La tensión puede masticarse en un rincón del Savoy. Mientras el sol machaca los cuerpos puestos a secar en la playa que muere a pocos metros, el Carrier del local escupe bruma a la atmósfera cargada,  dejando un leve zumbido que preside el silencio apenas roto por monosílabos.

La partida respeta las normas de siempre: anónima, límite de quinientos en el tapete, depósito de eso mismo, rotación de jugadores con tres rondas sin mojar. Las copas se descuentan de la fianza y el callejón angosto impide salidas de urgencia.

El caballero sentado de cara a la barra lleva desde que entró tres horas sin levantarse y cuatro Negrinis.

No lleva gafas que oculten sus ojos negros. Los sabe rentabilizar, así que, ¿para qué?

Pasa una mosca bordeando su nariz, pero no consigue un parpadeo y el insecto va a morir, frustrado, con un chasquido en la luz violeta que le resulta insoportable, como una mujer fatal.

Quien se sienta justo en frente no soporta el peso de esa mirada y disimula su inferioridad mascando un chicle, como ha visto en tantas pelis. Esconde su limitación tras unas lentes baratas que no van con su apurado afeitado.

Se ha sentado bajo el torrente de aire, para evitar las comprometedoras perlas del sudor que le traicionan.

El camarero rompe la quietud dando brillo a una bandeja de acero pulido, que devuelve al ojo atento un leve destello de la jugada de su oponente, que acaba de abrir con cien pavos.

Rojos y negros han bailado por un segundo.

Y entonces se dirige al otro y le dice que hay que repartir de nuevo. Éste se sorprende y se despoja de sus gafas en otra pose ensayada.

-He visto levemente tus cartas -le explica.

-¿Ah, sí? ¿Y qué has visto? -pregunta el otro, creyéndose dueño de algo por primera vez en su vida.

La parroquia observa atentamente la escena, que ni los insectos se atreven a estropear.

-Rojos y negros. Lo suficiente -La mirada penetrante no se aparta del cachorro que acaba de dejar su caseta segura.

-Puedo llevar póker. O repóker. -replica burlón un Steve McQueen venido a menos.

El cachorro reclama que le tiren un palo.
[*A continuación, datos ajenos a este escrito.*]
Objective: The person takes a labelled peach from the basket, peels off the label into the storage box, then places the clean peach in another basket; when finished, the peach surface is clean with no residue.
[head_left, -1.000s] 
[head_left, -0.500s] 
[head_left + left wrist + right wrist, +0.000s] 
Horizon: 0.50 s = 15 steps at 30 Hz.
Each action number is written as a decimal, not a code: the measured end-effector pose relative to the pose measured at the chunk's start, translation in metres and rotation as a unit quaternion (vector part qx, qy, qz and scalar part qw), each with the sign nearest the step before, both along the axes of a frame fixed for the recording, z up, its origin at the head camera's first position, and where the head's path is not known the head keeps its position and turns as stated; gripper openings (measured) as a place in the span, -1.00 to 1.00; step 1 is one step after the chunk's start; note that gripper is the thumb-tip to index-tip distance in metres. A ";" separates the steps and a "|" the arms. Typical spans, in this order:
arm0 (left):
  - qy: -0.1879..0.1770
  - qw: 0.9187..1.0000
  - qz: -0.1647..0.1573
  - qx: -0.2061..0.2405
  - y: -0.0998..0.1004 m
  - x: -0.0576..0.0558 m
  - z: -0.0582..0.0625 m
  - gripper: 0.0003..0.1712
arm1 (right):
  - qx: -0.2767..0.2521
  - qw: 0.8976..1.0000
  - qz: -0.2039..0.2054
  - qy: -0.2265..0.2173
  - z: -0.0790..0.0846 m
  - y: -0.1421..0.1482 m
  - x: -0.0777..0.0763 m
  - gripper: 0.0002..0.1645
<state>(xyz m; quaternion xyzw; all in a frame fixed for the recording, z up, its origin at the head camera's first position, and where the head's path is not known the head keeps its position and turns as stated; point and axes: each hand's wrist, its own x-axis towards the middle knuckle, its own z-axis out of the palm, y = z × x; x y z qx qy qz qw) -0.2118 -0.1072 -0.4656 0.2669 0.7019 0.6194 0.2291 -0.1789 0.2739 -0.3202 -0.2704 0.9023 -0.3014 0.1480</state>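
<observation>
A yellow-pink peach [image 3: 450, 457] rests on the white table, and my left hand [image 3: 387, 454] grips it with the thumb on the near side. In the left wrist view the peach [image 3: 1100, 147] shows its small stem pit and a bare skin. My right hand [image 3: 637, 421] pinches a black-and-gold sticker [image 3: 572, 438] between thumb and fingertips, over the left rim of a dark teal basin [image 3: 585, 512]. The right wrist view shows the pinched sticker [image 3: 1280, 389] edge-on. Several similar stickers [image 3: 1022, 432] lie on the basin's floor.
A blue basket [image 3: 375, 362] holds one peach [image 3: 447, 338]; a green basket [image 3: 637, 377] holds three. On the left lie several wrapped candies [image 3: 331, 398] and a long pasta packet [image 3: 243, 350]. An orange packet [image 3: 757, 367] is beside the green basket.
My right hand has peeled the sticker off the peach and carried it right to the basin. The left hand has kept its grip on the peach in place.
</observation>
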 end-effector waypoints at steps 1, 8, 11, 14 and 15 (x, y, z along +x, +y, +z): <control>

-Pero nunca una escalera -sentencia el otro, dejando elegantemente las cartas boca arriba y pidiendo un quinto trago, que esos momentos saben mejor en remojo.

El perro busca rápidamente un gesto apropiado en sus registros de filmoteca, pero no puede con la campana que apremia, ni con el sudor que ya se derrama, y se lleva el palo, pero en las costillas. Vuelve renqueante a su caseta segura. Que le den al palo.

La lección, bien mirado, le ha salido a precio de saldo.

El mazo vuelve a bailar en manos expertas y el camarero deja el Negrini en la mesa, asiente con respeto y se apresura a anotar una muesca más en el currículo de la vieja escuela.